■ Problem description ■
Nothing in the data may be altered; copy it all exactly.

■ The data ■

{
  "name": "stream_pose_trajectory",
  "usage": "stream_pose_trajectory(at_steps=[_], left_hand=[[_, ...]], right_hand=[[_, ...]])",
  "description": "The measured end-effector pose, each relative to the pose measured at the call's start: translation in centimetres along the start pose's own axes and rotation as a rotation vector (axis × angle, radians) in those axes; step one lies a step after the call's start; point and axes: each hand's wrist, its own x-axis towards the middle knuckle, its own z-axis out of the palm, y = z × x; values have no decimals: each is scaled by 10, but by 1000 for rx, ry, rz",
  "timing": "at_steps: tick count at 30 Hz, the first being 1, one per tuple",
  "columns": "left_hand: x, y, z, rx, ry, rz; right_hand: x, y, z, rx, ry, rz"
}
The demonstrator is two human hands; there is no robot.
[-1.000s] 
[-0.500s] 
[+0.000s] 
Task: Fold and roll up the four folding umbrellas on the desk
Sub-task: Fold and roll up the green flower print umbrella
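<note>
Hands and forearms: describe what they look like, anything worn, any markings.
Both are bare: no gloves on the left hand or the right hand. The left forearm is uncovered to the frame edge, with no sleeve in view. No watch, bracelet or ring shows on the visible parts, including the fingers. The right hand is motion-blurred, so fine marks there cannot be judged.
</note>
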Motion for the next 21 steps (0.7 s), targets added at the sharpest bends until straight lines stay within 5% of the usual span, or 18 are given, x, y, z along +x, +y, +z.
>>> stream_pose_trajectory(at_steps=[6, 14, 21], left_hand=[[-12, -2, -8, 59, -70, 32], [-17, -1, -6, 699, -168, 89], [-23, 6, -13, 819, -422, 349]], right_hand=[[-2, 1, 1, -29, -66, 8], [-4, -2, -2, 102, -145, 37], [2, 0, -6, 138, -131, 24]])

■ The answer ■
{
  "name": "stream_pose_trajectory",
  "usage": "stream_pose_trajectory(at_steps=[_], left_hand=[[_, ...]], right_hand=[[_, ...]])",
  "description": "The measured end-effector pose, each relative to the pose measured at the call's start: translation in centimetres along the start pose's own axes and rotation as a rotation vector (axis × angle, radians) in those axes; step one lies a step after the call's start; point and axes: each hand's wrist, its own x-axis towards the middle knuckle, its own z-axis out of the palm, y = z × x; values have no decimals: each is scaled by 10, but by 1000 for rx, ry, rz",
  "timing": "at_steps: tick count at 30 Hz, the first being 1, one per tuple",
  "columns": "left_hand: x, y, z, rx, ry, rz; right_hand: x, y, z, rx, ry, rz"
}
The demonstrator is two human hands; there is no robot.
[-1.000s] 
[-0.500s] 
[+0.000s] 
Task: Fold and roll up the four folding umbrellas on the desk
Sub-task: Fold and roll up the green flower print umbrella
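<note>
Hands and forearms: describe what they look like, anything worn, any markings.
Both are bare: no gloves on the left hand or the right hand. The left forearm is uncovered to the frame edge, with no sleeve in view. No watch, bracelet or ring shows on the visible parts, including the fingers. The right hand is motion-blurred, so fine marks there cannot be judged.
</note>
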Motion for the next 21 steps (0.7 s), targets added at the sharpest bends until straight lines stay within 5% of the usual span, or 18 are given, x, y, z along +x, +y, +z.
>>> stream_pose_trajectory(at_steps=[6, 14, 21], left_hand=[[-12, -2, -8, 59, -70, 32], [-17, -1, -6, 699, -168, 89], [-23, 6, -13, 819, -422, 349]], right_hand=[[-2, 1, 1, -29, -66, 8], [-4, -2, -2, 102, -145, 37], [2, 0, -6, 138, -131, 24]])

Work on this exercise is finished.